Von den Möglichkeiten und Grenzen der Kommunikation von morgen, die schon heute jeder nutzen kann
Telefonieren über große Entfernungen und dennoch seinem Gegenüber von Angesicht zu Angesicht in die Augen schauen, Gestik und Mimik nutzen können sowie dem Gespräch durch non-verbale Kommunikation eine ganz persönliche Note geben: Das waren von Beginn an die Visionen, die man mit dem Telefon verband, seit Alexander Graham Bell im späten 19. Jahrhundert den Fernsprecher zur Marktreife gebracht hatte. Verschiedene Autoren, nicht selten aus dem Science-Fiction-Bereich, nahmen die Ideen auf und entwickelten immer ausgefeiltere Varianten der Videotelefonie. Doch schließlich brachte nicht das Telefon selbst den Durchbruch, sondern das Internet.

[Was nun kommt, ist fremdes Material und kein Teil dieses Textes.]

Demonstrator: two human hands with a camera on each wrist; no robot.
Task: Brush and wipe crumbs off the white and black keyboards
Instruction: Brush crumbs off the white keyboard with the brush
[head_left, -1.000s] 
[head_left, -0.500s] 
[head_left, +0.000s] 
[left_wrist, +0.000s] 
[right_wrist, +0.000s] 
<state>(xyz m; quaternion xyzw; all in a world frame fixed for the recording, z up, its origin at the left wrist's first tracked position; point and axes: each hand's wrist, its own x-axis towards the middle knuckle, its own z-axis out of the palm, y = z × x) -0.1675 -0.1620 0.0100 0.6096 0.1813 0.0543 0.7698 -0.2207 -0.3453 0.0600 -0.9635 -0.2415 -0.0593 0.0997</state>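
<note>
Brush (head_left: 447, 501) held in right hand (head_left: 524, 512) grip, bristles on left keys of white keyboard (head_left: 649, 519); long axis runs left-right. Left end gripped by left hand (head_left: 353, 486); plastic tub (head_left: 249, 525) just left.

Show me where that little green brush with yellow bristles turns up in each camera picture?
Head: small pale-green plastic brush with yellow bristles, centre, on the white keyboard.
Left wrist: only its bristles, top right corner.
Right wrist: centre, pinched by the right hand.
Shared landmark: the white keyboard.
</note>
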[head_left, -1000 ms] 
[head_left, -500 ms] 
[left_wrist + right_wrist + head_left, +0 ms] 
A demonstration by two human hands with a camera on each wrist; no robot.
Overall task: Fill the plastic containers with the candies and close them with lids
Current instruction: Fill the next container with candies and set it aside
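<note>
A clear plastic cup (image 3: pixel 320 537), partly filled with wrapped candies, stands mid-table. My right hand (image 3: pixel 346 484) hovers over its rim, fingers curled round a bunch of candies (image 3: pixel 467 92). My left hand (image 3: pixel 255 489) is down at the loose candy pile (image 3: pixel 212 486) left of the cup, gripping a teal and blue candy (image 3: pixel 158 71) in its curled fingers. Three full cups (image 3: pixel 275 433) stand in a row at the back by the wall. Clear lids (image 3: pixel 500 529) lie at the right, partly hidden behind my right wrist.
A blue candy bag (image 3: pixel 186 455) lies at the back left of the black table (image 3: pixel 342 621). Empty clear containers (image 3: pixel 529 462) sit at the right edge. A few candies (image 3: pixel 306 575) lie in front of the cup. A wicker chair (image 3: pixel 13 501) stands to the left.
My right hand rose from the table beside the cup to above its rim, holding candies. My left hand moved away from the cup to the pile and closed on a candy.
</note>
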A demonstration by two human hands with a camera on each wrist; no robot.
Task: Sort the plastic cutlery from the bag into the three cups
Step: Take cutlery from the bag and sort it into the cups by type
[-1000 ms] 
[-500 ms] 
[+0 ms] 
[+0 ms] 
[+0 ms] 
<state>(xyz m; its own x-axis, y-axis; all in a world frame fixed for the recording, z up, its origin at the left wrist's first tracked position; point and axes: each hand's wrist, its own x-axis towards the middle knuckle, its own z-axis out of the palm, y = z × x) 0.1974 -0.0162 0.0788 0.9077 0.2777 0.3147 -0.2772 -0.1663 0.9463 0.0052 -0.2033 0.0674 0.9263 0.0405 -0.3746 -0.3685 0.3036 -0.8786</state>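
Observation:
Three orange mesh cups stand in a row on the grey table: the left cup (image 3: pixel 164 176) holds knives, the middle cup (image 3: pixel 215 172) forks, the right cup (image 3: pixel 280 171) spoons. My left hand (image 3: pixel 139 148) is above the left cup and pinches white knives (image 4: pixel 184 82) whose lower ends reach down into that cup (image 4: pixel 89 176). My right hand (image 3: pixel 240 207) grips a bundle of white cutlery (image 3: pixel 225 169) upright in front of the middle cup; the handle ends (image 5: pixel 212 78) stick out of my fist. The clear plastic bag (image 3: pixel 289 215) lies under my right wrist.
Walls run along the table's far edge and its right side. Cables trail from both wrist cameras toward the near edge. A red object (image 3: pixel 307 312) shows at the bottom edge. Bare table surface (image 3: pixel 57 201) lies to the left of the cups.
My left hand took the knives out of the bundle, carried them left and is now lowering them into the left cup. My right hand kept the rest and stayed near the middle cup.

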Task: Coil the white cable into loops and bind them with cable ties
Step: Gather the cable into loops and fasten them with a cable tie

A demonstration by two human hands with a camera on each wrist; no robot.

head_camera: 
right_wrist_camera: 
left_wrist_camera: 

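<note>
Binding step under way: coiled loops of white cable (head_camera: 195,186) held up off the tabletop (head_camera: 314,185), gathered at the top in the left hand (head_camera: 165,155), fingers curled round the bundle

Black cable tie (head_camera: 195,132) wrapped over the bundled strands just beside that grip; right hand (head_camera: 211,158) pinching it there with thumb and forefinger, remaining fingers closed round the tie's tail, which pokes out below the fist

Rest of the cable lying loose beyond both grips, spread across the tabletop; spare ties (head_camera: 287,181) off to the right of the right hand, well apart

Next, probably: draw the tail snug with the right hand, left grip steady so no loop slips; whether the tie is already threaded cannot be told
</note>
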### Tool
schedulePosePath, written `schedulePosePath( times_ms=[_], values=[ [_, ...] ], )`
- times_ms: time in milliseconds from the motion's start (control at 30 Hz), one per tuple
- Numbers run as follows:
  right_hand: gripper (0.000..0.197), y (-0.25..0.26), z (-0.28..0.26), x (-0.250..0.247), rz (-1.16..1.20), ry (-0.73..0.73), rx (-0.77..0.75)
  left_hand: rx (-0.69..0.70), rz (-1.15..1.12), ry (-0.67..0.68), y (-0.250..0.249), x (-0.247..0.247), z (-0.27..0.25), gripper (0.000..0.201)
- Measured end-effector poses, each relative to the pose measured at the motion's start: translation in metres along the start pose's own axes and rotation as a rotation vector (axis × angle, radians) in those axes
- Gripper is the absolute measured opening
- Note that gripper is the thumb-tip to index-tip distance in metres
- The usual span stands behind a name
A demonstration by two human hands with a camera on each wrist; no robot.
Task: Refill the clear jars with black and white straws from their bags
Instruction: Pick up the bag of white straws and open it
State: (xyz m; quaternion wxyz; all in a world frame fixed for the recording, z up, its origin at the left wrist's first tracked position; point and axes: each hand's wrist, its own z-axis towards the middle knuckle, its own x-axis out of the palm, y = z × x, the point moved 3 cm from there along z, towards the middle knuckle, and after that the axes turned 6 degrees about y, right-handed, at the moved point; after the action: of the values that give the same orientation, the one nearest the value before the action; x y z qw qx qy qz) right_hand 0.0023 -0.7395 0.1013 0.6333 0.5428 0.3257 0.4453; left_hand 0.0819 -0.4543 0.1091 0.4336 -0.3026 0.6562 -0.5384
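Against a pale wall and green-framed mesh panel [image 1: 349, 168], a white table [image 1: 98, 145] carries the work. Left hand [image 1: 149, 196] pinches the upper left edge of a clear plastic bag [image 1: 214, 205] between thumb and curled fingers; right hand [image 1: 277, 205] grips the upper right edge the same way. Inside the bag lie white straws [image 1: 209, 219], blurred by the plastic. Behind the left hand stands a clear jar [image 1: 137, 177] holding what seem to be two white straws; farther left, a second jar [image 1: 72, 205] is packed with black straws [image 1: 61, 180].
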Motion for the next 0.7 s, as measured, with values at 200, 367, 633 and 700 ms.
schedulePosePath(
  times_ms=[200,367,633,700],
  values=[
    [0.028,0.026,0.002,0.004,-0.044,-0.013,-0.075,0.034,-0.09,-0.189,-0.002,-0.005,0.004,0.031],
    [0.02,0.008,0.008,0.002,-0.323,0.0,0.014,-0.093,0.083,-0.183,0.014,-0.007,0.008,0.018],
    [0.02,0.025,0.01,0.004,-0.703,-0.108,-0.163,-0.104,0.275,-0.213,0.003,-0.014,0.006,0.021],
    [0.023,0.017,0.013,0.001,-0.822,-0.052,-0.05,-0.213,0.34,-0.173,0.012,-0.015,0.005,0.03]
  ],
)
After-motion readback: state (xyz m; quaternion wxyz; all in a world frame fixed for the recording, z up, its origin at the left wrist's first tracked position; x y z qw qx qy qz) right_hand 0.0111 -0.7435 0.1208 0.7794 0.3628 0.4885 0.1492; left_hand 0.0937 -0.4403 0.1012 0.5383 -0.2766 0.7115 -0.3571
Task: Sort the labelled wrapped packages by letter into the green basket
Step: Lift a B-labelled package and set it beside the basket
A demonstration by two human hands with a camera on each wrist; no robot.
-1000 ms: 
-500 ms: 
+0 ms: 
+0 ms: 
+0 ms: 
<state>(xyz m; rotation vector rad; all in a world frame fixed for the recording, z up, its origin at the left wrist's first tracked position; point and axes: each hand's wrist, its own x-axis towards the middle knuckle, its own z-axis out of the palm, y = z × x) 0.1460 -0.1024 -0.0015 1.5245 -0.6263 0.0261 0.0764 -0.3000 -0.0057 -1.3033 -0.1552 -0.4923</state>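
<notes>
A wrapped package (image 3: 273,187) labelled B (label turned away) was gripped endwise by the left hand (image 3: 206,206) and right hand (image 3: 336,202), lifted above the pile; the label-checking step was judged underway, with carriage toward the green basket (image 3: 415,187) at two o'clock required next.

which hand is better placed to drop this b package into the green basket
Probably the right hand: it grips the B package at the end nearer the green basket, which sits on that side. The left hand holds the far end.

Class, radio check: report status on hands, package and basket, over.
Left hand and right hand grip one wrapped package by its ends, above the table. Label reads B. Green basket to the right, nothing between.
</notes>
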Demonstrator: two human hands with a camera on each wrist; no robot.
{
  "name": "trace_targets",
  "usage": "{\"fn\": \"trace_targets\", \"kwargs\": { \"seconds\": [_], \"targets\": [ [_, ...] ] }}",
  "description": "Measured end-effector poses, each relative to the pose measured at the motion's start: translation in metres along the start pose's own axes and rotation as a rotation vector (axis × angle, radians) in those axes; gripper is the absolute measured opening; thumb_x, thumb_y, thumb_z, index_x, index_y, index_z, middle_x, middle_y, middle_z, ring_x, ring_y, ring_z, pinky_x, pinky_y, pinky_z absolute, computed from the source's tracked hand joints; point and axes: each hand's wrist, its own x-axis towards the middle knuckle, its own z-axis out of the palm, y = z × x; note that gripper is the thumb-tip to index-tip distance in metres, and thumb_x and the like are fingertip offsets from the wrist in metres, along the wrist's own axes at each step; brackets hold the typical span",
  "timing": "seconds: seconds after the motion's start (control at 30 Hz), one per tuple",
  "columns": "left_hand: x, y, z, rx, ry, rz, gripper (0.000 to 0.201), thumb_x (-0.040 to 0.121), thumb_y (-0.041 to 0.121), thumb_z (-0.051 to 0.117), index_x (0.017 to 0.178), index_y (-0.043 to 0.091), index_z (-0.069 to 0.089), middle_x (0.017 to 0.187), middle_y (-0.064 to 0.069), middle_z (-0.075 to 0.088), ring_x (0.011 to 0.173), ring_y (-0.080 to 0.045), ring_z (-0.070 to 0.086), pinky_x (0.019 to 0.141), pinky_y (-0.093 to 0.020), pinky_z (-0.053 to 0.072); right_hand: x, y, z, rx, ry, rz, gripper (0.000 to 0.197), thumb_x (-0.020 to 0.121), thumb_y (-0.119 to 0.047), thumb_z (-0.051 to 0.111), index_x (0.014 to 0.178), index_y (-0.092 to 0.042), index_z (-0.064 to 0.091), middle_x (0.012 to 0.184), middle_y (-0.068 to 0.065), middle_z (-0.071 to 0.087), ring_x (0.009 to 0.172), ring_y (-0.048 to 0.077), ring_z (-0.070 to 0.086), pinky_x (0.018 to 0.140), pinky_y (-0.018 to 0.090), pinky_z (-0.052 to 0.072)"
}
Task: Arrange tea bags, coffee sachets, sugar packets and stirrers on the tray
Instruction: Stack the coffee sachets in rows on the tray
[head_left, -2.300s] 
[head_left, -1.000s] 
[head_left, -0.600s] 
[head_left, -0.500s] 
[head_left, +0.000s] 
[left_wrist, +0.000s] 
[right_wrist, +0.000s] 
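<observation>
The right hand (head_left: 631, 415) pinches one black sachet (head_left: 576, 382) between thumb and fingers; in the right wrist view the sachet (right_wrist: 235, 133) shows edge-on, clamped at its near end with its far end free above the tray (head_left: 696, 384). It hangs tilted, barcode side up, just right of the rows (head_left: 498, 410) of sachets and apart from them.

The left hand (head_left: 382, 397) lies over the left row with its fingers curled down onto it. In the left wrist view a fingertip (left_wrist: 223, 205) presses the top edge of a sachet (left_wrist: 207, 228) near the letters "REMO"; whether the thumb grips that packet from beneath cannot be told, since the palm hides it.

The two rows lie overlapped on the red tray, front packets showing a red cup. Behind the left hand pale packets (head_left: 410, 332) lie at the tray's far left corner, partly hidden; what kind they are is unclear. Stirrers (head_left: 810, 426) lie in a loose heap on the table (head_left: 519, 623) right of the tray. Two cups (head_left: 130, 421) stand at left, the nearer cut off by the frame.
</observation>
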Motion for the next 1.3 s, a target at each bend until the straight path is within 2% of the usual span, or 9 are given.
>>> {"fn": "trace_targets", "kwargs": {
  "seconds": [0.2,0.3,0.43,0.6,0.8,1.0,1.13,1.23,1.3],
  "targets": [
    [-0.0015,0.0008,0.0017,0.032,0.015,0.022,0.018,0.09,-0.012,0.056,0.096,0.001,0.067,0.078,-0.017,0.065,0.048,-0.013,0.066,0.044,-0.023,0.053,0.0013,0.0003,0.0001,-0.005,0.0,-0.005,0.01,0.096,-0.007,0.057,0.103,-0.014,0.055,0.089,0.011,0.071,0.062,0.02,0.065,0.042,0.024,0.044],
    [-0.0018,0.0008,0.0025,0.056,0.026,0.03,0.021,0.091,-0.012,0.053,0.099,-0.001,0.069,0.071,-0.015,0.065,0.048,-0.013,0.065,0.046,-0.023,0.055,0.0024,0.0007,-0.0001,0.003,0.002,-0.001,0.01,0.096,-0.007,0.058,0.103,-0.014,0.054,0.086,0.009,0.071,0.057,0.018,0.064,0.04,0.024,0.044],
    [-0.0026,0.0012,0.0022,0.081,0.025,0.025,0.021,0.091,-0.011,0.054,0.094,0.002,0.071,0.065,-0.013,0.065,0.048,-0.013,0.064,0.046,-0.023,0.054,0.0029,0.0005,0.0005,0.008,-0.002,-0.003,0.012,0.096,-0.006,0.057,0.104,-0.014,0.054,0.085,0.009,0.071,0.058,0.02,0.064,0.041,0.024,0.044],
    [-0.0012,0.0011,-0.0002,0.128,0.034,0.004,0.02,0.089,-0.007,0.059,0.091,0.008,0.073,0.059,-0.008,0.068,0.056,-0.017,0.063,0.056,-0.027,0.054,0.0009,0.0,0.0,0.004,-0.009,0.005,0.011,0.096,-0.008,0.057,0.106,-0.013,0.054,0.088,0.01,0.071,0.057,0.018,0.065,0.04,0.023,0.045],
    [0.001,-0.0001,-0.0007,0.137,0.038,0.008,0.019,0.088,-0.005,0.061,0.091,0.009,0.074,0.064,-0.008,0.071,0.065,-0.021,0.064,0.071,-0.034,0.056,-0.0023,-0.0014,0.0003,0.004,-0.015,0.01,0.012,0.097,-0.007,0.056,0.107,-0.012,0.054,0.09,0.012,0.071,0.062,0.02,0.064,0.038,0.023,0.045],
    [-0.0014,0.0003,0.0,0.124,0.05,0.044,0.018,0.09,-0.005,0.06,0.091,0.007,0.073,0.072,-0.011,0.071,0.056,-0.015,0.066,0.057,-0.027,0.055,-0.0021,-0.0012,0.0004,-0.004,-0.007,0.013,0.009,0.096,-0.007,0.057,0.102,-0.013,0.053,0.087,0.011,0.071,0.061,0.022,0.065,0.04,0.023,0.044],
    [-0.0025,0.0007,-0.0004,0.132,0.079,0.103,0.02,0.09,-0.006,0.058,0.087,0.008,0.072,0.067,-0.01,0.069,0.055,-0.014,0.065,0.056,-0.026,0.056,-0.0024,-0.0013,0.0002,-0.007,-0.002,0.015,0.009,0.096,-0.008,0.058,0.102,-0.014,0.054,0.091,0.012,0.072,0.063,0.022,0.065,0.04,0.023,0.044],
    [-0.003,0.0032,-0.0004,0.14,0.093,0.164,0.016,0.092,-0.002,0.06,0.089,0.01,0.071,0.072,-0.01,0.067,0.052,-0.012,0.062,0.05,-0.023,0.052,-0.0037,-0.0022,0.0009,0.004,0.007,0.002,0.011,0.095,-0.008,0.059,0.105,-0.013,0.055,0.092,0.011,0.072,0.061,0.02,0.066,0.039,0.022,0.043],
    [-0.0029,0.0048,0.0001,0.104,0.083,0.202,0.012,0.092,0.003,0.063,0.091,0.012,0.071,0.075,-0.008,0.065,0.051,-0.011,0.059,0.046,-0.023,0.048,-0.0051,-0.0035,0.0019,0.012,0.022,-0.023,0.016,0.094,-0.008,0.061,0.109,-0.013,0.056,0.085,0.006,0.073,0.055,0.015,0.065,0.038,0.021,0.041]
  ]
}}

Viele Errungenschaften des so genannten Web 2.0 sind für uns heute Alltag und auch die Videotelefonie ist letztlich nur die logische Konsequenz des Zusammenspiels unterschiedlicher Standardwerkzeuge. Aber anders als das Telefon zu seinen Pionierzeiten gibt es die Videotelefonie heute sogar kostenlos, wenn man mal von den Gebühren einer normalen Internetverbindung absieht. Der bekannteste Anbieter heißt Skype und gehört mittlerweile zum Microsoft Konzern. Die Software ist frei im Internet verfügbar und kann größtenteils kostenlos genutzt werden. Nutzer müssen hierfür ein Konto erstellen, bei dem der Benutzername eindeutig ist und ähnlich einer Telefonnummer verwendet wird. Kontoinhaber können Listen mit ihren Bekannten erstellen und haben dann die Möglichkeit zu sehen, ob diese ebenfalls online sind. Daraufhin kann eine Videotelefonie-Verbindung von einem zum anderen Konto hergestellt werden. Das Programm kann über Desktop-PCs, Notebooks, Tablets und Smartphones genutzt werden. Neben Skype gibt es diverse weitere Anbieter mit ähnlichen Angeboten im Markt, darunter auch Open-Source-Lösungen.
Der geschäftliche Nutzen
Zwangsläufig drängt sich die Frage auf, ob und wie sich diese neue Form der Kommunikation auch im geschäftlichen Alltag nutzen lässt. Verschiedene Branchen haben eine Vorreiterrolle übernommen, insbesondere diejenigen, in denen längere Beratungsgespräche im Vordergrund stehen. So beispielsweise Versicherungen und Krankenkassen, Call Center-Dienstleister, Marktforscher und sogar Scheidungsanwälte. Die Vorteile liegen hier auf der Hand: Weder Kunde noch Gesprächspartner müssen eine Anreise und die damit verbundenen Aufwände (zeitlich und monetär) in Kauf nehmen. Trotzdem kann eine sehr persönliche Gesprächsatmosphäre entstehen, da man die Körpersprache des Gegenübers unmittelbar zu Gesicht bekommt. Darüber hinaus können Dokumente, wie Anträge oder Prospekte, online ausgetauscht werden, so dass beide Seiten über den gleichen Informationsstand verfügen. Allerdings ist festzustellen, dass die Resonanz der Kunden auf derartige Angebote bisher eher bescheiden ausfällt. Der Grund ist aber weniger in der Technik als vielmehr in ihrer bisher nicht allzu großen Verbreitung zu suchen. Videotelefonie ist nicht kompliziert, aber mit Kamera, dem passenden Programm etc. doch aufwendiger als ein normales Telefonat. Daher nutzen heute vor allem jüngere oder technikaffine Kunden den Service der Videotelefonie. Im Umkehrschluss lässt sich genau diese Zielgruppe sehr gut über das Medium adressieren, vom Imagegewinn als Anbieter eines hochmodernen Kommunikationsmediums ganz abgesehen.
Steigendes Interesse
Aktuell werden mehr und mehr Unternehmen auf die Vorteile der Videotelefonie aufmerksam. Und auch wissenschaftlich wird das Thema ergründet. In einer Bachelorstudie wurden Ende 2014 erstmals die Vor- und Nachteile von „Videoberatung in der Versicherungsbranche“ aus Kunden- und Vermittlersicht empirisch erhoben und analysiert. Das Fazit der Akademiker: Versicherungsvermittler sollten sich besser heute als morgen mit der Videoberatung auseinander setzen, um den Anschluss in Sachen digitale Transparenz und Effizienz nicht zu verpassen. Es ist davon auszugehen, dass andere Branchen nachziehen werden.